Article paru dans La Voix du peuple, juillet 1961.

DJERMANE Arezki, grande figure du nationalisme et du syndicalisme algériens vient de tomber sous les balles des tueurs du FLN.

Ce lâche assassinat désigne à l’innombrable foule de ses amis et de la population algéroise comme au peuple algérien les adversaires irréductibles de la réconciliation et de l’union entre tous les fils de l’Algérie.

Militant du PPA, puis du MTLD, il fut élu conseiller municipal de la ville d’Alger en 1947. Sa mission qui poursuivit dans la probité absolue lui valut l’estime générale et le respect de tous ses administrés.

Traminot, il était tout désigné pour apporter son dû à l’émancipation sociale du prolétariat algérien. Au sein de la CGT qu’il abandonna dès l’édification d’un syndicalisme algérien révolutionnaire, il acquit une expérience et une formation qu’il s’apprêtait à mettre au service de ses frères.

A cet effet, il fut l’un des fondateurs de l’Union des Syndicats des Travailleurs algériens (USTA) ce qui lui valut de croupir dans les geôles colonialistes de 1956 à 1960.

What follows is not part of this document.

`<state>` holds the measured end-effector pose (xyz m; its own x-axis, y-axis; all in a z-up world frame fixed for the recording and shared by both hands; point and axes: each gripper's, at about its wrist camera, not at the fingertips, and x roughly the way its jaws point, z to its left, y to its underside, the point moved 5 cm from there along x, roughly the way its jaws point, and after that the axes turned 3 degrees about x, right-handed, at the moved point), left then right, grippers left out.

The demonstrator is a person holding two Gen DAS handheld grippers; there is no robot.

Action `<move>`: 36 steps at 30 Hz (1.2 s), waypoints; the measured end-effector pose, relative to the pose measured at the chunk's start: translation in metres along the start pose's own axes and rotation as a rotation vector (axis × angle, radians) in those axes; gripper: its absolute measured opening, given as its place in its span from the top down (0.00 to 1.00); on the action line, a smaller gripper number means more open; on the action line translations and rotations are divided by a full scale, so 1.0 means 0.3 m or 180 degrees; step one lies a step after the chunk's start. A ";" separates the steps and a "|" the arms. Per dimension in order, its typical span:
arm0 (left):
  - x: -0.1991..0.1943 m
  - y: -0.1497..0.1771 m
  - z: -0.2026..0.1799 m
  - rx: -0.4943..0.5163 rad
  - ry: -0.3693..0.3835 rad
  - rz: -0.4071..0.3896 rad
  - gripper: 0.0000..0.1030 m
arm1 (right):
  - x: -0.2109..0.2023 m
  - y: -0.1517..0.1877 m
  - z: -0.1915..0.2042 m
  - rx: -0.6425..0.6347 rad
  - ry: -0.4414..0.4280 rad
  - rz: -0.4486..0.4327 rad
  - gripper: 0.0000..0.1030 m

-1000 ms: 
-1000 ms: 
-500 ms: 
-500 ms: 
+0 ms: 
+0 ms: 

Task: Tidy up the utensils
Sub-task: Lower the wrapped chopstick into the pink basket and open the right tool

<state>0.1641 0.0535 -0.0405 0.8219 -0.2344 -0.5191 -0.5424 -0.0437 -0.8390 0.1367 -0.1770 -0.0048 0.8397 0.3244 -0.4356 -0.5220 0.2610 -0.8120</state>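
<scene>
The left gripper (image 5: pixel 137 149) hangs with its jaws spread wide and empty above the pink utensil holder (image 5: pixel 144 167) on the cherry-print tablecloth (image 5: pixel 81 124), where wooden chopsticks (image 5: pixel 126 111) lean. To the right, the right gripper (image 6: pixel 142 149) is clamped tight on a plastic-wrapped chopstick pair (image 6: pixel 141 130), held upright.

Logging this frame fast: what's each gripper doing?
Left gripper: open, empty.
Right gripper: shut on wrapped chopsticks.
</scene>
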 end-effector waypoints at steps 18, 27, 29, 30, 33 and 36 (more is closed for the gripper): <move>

Assurément, notre pays, notre classe ouvrière viennent de perdre un des hommes les plus fidèlement attaché à son bonheur et à sa prospérité.

A Madame DJERMANE et à ses huit enfants, le Président MESSALI HADJ et ses enfants, le MNA et « La Voix du Peuple » présentent leurs condoléances attristées en les assurant de leur profonde affection et de leur sollicitude.


Commentaire : ses petits-enfants ont indiqué via internet que Djermane Arezki n’avait pas 8 mais 11 fils.